To make matters worse, abortion bans don’t just interfere with reproductive health – they decrease the quality of care across our entire medical system. In a country with the highest maternal mortality rate in the developed world, pregnancy care has suffered as abortion restrictions drive obstetricians out of hostile states. According to one study, women in states that banned abortion after the Court overturned Roe were up to three times as likely to die during pregnancy, childbirth, or in the postpartum period. Fewer medical students are applying to OB/GYN residencies and family medicine programs, threatening to exacerbate existing physician shortages, especially in rural areas. It’s not just abortion patients who are worse off; it’s anyone who needs a doctor. 

So far, Republican efforts to hide dangerous laws behind softer language have come up short. Polling shows Virginia voters don’t trust Republican candidates or Youngkin on abortion. Maybe they’ve been following the story of House of Delegates candidate John Stirrup, who scrubbed any mention of his anti-abortion positions from his campaign website after being secretly recorded promising to “support a 100% ban.” Maybe they remember the last time Republicans held power in Virginia and imposed medically unnecessary barriers to abortion care, including mandatory ultrasounds and regulations designed to close health centers and shame patients. 

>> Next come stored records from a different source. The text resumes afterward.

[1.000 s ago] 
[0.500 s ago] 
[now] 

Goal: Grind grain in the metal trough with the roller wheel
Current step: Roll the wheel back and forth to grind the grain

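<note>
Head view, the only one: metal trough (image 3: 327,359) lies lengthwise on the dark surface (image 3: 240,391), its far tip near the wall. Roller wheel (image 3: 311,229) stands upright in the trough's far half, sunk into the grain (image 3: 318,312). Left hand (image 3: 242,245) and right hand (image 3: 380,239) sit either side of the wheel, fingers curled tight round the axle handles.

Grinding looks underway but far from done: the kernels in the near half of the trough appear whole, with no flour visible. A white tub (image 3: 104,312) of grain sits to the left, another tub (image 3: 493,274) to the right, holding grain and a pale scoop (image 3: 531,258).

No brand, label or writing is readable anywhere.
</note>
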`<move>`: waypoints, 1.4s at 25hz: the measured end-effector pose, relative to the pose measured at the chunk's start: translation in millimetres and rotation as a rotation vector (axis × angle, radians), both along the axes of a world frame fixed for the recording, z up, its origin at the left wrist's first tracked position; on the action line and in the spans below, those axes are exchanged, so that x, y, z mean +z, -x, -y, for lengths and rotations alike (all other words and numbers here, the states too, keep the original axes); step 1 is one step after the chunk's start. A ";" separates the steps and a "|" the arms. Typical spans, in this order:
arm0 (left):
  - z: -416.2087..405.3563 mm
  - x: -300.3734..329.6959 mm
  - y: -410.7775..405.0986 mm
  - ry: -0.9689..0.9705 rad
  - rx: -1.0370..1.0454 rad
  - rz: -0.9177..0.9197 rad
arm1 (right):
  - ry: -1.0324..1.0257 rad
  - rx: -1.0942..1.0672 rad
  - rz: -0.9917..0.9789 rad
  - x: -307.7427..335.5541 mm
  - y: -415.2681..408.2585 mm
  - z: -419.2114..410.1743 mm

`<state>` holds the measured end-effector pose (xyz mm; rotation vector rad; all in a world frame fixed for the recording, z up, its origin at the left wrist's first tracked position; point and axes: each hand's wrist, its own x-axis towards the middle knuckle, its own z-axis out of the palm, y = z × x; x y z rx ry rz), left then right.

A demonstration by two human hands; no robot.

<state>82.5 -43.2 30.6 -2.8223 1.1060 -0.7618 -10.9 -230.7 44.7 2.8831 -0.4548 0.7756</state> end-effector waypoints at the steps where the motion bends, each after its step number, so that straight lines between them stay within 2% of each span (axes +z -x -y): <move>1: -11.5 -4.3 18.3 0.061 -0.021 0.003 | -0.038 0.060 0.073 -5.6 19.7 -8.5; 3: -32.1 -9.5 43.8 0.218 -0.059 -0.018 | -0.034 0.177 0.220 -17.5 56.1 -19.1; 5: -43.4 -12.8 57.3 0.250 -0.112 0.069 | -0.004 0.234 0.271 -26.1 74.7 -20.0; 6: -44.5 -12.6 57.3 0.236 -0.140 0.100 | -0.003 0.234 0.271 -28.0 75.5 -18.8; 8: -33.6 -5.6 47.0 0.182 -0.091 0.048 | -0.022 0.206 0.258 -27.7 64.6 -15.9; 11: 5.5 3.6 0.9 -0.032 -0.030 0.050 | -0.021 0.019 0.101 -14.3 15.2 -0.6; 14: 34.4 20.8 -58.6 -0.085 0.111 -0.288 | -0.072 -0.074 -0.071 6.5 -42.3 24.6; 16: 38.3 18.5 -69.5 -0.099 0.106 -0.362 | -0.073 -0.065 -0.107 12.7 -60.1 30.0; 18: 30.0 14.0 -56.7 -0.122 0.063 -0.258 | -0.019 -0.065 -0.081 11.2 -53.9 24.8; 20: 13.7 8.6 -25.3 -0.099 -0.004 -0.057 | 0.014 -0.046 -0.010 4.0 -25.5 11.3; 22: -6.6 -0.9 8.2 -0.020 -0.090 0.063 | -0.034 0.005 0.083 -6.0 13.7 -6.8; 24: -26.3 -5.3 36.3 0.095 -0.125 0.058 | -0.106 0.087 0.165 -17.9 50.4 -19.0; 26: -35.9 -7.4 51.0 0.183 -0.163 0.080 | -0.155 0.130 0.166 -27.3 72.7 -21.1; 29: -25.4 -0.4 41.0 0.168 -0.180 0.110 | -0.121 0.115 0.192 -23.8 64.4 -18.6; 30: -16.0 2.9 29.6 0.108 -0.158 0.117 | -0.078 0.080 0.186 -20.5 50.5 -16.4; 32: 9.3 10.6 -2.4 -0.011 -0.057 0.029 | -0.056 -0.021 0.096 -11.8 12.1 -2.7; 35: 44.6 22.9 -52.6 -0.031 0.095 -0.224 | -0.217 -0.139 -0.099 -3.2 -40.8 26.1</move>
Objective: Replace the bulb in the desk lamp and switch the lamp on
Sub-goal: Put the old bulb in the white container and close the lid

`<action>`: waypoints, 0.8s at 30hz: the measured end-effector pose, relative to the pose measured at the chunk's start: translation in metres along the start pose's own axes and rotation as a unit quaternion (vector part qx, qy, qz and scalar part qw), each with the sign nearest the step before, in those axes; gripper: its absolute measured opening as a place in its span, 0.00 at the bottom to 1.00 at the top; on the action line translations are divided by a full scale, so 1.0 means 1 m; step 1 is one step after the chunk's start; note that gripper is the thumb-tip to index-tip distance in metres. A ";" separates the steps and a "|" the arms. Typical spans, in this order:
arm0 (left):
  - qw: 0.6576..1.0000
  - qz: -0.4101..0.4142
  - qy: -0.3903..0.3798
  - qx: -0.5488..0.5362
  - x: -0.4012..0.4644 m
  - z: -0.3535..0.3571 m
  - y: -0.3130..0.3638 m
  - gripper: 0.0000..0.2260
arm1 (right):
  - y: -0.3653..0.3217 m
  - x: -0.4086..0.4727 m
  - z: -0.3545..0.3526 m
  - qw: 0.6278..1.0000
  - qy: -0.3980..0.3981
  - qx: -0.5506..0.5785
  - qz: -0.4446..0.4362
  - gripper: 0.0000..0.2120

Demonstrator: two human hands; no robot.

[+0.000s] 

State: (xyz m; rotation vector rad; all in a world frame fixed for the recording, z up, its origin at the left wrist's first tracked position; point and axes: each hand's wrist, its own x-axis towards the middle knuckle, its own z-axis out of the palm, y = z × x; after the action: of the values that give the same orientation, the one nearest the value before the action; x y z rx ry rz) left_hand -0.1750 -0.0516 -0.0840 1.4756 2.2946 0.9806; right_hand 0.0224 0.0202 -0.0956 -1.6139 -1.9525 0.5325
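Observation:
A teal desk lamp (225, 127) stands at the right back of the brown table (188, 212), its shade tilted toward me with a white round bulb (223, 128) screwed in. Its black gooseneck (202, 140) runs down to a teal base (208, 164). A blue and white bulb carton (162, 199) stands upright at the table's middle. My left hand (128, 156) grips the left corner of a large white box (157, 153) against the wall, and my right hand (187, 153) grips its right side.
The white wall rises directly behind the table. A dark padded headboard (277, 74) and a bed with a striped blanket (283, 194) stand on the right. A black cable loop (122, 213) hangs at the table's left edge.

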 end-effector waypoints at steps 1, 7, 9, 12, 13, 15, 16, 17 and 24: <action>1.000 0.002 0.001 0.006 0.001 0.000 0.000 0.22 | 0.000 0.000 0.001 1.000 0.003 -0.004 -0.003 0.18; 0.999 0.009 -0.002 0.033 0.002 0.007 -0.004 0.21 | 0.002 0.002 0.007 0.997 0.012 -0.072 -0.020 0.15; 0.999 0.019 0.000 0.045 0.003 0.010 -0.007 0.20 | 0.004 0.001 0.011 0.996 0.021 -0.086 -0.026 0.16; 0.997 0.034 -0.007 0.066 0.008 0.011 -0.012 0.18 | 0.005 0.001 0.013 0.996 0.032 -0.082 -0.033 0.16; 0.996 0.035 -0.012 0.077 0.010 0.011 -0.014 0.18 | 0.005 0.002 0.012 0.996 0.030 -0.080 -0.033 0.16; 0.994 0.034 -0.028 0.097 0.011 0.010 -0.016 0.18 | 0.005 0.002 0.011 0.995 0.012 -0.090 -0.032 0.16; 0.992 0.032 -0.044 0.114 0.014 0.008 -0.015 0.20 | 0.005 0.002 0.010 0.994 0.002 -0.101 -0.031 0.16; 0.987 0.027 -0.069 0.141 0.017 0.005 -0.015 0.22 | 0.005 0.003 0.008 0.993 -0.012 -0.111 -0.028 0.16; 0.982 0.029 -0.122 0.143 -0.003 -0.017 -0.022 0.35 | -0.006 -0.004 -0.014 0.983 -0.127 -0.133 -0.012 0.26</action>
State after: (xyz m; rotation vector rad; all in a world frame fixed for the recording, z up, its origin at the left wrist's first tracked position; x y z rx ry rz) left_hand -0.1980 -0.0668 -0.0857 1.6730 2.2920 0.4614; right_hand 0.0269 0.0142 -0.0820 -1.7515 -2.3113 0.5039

It’s not surprising that Virginia Republicans are working hard to conceal their agenda. As it turns out, no one wants their kids and grandkids to have fewer rights than they had. A whopping 70 percent of Virginians believe abortion should be legal. In all seven states where the issue has been on the ballot post-Roe, abortion rights supporters have won. In Ohio, a constitutional amendment to protect abortion rights received nearly double the number of signatures needed to put it on the ballot this month. In less than two weeks, Virginia will either provide a glimmer of hope for extremists – or send an unmistakable message that abortion bans are wildly out of step with what voters want.

As unpopular as abortion bans are, the truth is, these wins don’t happen on their own. They take resources, organizing, and massive get-out-the-vote efforts. Youngkin’s PAC has raised a staggering $15.5 million to try to take control of the government. Virginia Republicans and their donors see an opportunity to buy an abortion ban and launch Youngkin into the national spotlight. We can’t let that happen.  

Right now, volunteers in Virginia are knocking on doors and sharing deeply personal abortion stories in hopes of mobilizing their neighbors. Democratic candidates are running in hard-fought races and standing proudly on records of supporting reproductive freedom. As voters across the country consider the positions of presidential candidates and head to the polls in Ohio, where abortion is quite literally on the ballot, another election is underway that will have sweeping consequences for abortion access in America. This may just be the most crucial test case yet for 2024. No matter where you live, if you care about reproductive rights, now is the time to sit up and pay attention to Virginia.